Task requirements:
Retype, word for word, every line from the one holding "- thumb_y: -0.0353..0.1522" through the one holding "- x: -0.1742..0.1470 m" in the entries below, both included, and only those lines.
══ Working data ══
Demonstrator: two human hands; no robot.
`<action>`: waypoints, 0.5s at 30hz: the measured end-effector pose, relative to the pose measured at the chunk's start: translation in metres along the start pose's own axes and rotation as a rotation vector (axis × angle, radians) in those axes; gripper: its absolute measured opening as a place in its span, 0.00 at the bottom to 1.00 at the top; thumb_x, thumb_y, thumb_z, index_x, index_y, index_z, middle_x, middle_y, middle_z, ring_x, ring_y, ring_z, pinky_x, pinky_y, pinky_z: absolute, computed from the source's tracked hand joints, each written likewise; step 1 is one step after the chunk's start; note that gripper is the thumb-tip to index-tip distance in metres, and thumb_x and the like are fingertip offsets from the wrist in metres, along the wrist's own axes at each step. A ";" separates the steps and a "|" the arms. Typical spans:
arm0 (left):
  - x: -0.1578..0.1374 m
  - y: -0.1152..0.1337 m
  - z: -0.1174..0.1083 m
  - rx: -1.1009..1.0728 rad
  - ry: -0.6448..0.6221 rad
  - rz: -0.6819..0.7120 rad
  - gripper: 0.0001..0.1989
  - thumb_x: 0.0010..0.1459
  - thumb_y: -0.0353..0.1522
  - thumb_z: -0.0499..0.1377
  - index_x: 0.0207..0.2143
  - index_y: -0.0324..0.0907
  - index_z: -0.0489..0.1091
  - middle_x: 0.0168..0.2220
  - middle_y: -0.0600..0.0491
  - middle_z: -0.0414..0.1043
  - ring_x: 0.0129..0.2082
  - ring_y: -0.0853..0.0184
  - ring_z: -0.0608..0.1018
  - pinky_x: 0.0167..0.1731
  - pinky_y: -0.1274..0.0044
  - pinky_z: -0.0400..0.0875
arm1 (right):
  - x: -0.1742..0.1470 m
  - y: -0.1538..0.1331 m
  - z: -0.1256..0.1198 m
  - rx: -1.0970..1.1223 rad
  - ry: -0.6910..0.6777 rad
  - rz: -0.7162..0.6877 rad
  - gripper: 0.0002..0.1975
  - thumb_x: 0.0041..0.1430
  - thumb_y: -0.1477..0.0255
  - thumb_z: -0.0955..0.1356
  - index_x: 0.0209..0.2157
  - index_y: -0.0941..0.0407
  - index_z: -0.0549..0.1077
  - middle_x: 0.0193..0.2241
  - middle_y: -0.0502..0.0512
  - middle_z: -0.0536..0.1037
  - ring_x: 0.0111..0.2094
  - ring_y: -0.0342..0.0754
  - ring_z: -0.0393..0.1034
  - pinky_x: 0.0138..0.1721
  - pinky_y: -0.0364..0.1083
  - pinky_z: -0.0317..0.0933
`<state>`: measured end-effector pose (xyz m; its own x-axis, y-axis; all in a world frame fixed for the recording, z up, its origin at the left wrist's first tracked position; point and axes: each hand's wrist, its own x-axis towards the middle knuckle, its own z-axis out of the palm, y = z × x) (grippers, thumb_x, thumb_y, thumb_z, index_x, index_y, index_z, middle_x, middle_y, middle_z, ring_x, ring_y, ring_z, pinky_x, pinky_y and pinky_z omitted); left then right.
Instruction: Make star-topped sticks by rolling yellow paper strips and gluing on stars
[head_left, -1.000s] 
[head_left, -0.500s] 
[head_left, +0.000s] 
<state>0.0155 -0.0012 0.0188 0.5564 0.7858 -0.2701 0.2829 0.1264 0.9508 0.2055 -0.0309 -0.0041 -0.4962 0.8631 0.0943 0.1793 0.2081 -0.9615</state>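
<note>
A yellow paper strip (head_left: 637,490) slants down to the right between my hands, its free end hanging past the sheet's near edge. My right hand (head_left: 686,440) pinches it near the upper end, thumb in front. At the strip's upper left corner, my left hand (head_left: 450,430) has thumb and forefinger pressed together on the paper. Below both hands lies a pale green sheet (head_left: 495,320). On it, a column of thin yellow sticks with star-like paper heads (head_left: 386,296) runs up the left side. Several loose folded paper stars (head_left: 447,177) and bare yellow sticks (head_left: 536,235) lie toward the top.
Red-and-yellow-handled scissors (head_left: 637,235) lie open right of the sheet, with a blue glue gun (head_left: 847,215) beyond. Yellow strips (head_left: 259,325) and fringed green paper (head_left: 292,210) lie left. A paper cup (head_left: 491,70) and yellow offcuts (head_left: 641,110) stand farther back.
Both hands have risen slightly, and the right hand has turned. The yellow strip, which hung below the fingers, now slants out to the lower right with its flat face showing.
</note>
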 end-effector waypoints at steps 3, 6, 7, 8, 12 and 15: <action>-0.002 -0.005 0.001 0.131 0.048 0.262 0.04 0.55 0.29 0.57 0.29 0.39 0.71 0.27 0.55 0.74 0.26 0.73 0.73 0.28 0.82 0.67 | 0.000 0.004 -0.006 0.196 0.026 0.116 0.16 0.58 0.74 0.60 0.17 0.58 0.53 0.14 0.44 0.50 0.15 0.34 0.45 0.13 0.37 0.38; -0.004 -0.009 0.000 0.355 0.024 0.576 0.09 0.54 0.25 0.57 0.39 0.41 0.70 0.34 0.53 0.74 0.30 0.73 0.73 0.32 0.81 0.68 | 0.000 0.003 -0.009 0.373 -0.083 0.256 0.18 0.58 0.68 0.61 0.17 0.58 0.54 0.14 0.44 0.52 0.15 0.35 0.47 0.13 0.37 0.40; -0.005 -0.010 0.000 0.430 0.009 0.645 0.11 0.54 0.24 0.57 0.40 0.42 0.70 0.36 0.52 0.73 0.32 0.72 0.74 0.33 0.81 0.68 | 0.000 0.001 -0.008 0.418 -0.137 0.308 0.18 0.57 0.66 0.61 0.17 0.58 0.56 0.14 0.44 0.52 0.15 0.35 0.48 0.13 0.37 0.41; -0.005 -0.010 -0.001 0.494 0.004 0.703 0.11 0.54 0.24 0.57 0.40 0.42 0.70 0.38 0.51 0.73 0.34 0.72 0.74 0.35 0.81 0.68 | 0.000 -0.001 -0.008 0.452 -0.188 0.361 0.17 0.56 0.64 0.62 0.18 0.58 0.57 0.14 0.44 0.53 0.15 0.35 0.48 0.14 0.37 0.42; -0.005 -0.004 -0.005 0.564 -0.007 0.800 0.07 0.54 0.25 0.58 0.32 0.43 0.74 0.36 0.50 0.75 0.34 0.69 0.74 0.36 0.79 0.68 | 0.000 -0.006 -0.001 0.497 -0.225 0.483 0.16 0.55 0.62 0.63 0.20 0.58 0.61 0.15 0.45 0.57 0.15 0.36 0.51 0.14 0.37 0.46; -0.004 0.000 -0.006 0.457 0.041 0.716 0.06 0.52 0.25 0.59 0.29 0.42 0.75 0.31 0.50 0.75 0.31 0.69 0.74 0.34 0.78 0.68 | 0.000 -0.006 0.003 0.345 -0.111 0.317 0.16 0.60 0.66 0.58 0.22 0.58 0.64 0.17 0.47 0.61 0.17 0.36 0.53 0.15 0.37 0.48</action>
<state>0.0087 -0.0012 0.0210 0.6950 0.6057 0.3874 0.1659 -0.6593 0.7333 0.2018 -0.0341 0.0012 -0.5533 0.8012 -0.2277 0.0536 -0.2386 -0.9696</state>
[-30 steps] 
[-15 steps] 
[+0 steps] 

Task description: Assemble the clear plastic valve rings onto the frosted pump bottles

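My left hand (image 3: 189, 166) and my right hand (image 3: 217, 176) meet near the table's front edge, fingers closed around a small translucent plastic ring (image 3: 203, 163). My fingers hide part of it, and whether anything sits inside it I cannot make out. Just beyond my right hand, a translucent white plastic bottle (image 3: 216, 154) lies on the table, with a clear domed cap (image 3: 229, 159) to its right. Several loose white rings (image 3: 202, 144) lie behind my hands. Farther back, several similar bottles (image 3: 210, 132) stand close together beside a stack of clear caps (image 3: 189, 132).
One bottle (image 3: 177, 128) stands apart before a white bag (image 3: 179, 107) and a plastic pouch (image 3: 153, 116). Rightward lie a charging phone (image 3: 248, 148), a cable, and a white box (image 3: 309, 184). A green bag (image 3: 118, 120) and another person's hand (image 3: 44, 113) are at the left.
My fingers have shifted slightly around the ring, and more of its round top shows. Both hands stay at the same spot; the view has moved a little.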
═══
Written answer:
  - thumb_y: -0.0353..0.1522
  - thumb_z: -0.0499..0.1377
  - index_x: 0.0207..0.2143
  - index_y: -0.0324..0.0907
  - index_z: -0.0489..0.1091
  - middle_x: 0.0168..0.2220
  - middle_y: -0.0600..0.0491
  - middle_z: -0.0414..0.1043
  - ring_x: 0.0129..0.2082
  - ring_y: -0.0853..0.0184
  - ring_z: -0.0608..0.1018
  - pinky_x: 0.0167..0.1731
  - pinky_y: -0.1274..0.0044
  - pinky_z: -0.0400..0.0875
arm1 (right):
  - x: -0.1742..0.1470 m

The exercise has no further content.